Only the lines in the entries below from the line with "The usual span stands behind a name" to the line with "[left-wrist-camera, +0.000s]", both included, belong in the answer, transcribed exactly and without pictures.

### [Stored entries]
• • • • •

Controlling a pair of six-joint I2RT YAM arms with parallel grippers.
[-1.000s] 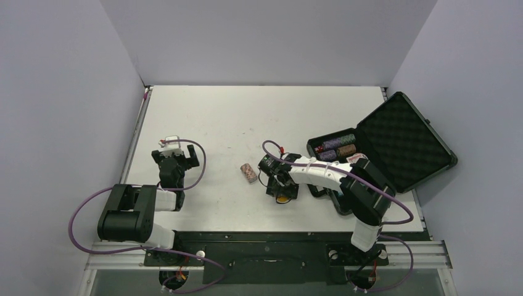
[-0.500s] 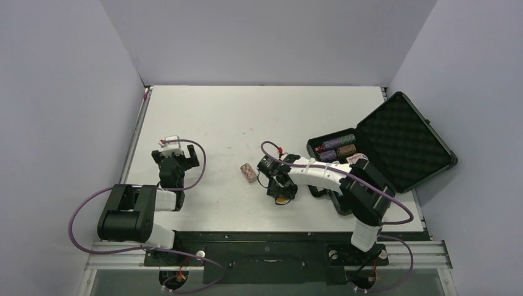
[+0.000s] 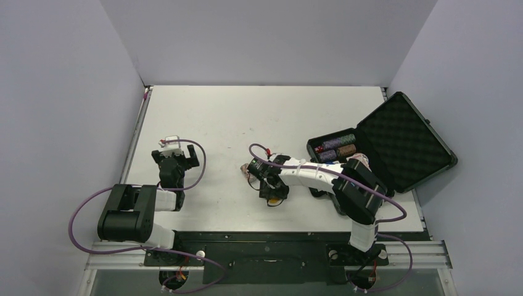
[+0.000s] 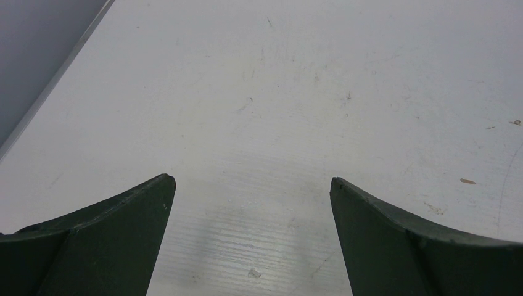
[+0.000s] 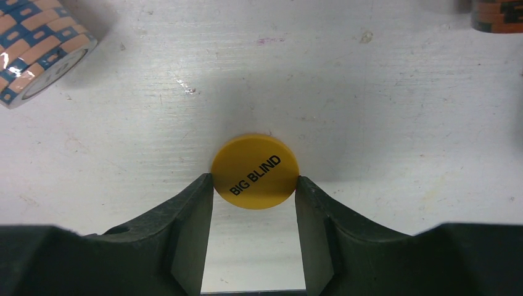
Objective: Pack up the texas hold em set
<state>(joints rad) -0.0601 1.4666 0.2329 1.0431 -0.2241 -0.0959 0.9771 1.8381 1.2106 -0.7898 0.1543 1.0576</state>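
Observation:
A yellow disc (image 5: 255,171) marked BIG BLIND lies flat on the white table, and my right gripper (image 5: 254,180) is shut on it, one fingertip touching each side of its rim. From above, that gripper (image 3: 270,192) sits left of the open black case (image 3: 404,139), whose base holds rows of chip stacks (image 3: 338,147). A loose stack of blue-and-tan chips (image 5: 37,46) lies on its side beside the gripper, partly hidden under the arm in the top view. My left gripper (image 4: 251,180) is open over bare table, far left (image 3: 171,153).
An orange-and-dark chip stack (image 5: 496,15) shows at the upper right edge of the right wrist view. The case's foam-lined lid stands tilted open toward the right wall. The table's left edge (image 4: 55,74) runs close to the left gripper.
The right jaws narrowed onto the yellow disc. The right gripper then shifted left across the table with it, toward the loose chip stack. The left arm has not moved.

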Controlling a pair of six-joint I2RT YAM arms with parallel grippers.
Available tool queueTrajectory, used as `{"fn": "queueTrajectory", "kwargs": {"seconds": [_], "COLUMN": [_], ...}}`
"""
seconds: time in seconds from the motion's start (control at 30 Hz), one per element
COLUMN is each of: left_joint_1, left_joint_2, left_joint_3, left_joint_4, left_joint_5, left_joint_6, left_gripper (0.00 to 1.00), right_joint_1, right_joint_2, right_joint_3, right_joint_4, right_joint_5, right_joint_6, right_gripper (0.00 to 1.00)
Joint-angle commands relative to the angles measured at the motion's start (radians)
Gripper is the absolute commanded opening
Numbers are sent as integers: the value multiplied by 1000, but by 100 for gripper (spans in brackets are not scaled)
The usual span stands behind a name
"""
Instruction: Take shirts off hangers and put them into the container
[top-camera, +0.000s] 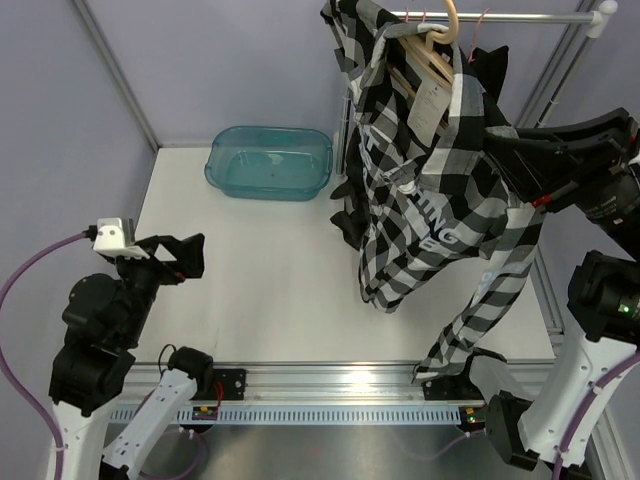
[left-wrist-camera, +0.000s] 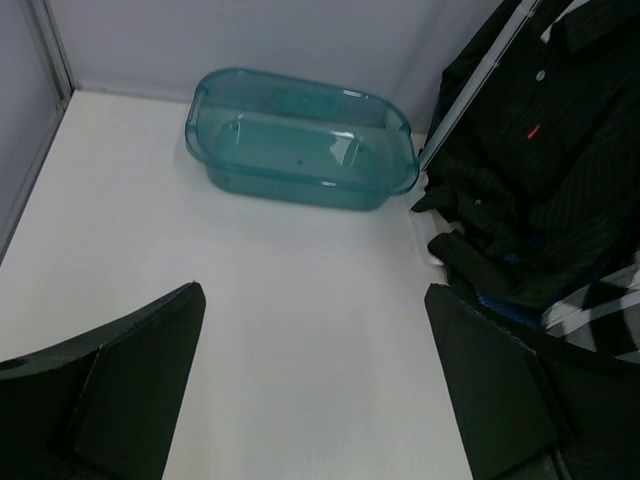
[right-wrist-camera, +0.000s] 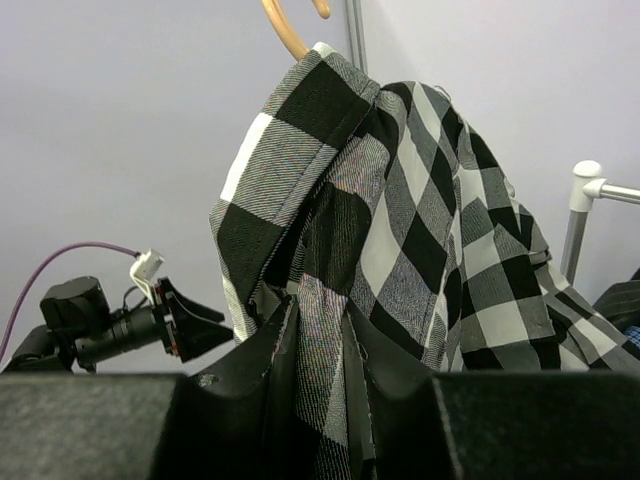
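Black-and-white check fabric fills the right wrist view: the black-and-white check shirt (right-wrist-camera: 400, 230) hangs lengthwise, top to bottom, from the wooden hanger (top-camera: 425, 55) on the rail (top-camera: 520, 17) at the far right of the table (top-camera: 270, 290), one sleeve trailing down toward the near edge. The right claw (right-wrist-camera: 320, 330) is closed down narrow on a fold of this shirt, below the collar, so the hanger lies above the grip and the cloth runs up and away from the fingers. The collar looks draped over the hanger's top, so the shirt is not yet free. I judge that the coming pull must lift or slide the collar clear of the curved wood, not drag straight down against it. The right arm is the one at the garment; the left claw (top-camera: 188, 256) hovers well apart over the left of the table, spread fully wide with nothing in it. The teal tub (left-wrist-camera: 290, 185) sits at the far side, left of the hanging shirt, with nothing visible in it. A black shirt (left-wrist-camera: 560, 170) hangs behind the checked one and could snag or be dragged along.
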Motion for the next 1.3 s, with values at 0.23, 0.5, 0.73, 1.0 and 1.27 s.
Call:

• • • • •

### [Written response]
The usual span stands behind a name
"""
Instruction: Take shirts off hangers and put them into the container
[top-camera, +0.000s] 
[left-wrist-camera, +0.000s] 

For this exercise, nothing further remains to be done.